## REQUIRED WORK
Wherever the string "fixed" appears in a line of the listing below, report that line.
━━━━━━━━━━━━━━━━━━━━
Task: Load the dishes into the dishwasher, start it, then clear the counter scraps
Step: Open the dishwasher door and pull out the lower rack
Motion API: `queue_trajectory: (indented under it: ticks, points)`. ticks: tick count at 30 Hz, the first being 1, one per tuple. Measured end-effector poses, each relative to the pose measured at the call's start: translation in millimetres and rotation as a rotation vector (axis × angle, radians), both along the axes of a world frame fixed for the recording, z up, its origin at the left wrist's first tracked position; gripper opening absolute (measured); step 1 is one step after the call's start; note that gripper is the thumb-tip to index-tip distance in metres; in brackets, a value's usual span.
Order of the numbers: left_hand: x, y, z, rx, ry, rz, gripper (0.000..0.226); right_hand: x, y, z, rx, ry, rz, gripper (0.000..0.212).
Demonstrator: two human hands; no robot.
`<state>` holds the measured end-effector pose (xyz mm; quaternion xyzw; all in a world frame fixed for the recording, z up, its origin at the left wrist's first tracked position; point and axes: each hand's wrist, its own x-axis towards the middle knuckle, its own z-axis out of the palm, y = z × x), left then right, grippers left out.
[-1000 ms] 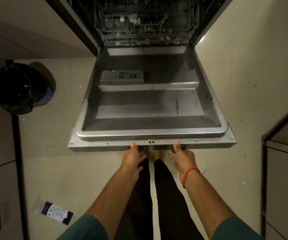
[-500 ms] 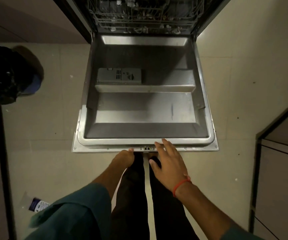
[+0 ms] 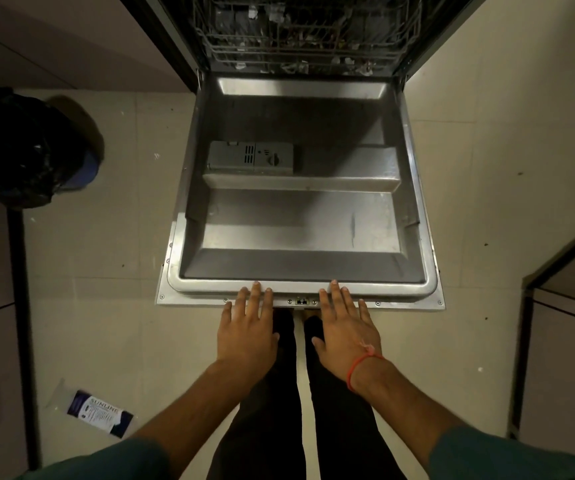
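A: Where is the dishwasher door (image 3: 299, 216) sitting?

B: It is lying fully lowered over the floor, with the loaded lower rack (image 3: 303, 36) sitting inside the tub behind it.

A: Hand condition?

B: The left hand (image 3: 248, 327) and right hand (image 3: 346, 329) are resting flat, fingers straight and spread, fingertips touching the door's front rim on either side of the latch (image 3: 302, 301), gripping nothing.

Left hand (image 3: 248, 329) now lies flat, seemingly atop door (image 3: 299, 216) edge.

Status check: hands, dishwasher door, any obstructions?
Left hand and right hand open, fingertips over door edge. Dishwasher door fully down, rack loaded. Nothing blocking door.
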<state>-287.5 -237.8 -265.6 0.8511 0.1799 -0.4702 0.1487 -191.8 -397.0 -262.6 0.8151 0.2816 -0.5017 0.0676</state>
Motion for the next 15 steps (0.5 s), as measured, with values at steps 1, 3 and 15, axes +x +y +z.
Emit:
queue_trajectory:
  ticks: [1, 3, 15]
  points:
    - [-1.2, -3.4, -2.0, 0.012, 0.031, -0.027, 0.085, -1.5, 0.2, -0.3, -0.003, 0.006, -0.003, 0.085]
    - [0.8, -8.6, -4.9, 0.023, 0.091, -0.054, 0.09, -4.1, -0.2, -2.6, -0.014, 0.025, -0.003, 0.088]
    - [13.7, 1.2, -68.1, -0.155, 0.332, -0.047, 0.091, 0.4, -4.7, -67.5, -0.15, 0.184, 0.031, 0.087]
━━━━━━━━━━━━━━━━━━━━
## EXERCISE ANSWER
Motion API: `queue_trajectory: (indented under it: ticks, points)`. ticks: tick count at 30 Hz, the first being 1, one per tuple. Measured end-effector poses, each relative to the pose measured at the call's start: translation in millimetres and rotation as a rotation vector (axis × angle, radians), both along the axes of a world frame fixed for the recording, z up, its origin at the left wrist's first tracked position; gripper opening absolute (measured); step 1 is one step after the call's start; note that gripper is the thumb-tip to index-tip distance in metres; in brackets, a value's usual span.
`<state>` holds the measured end-effector pose (xyz mm; quaternion xyzw; all in a world frame fixed for the recording, z up, its origin at the left wrist's first tracked position; point and axes: each hand's wrist, its own x-axis towards the middle knuckle, its own z-axis out of the palm, y = z × x), left then right, grippers left out.

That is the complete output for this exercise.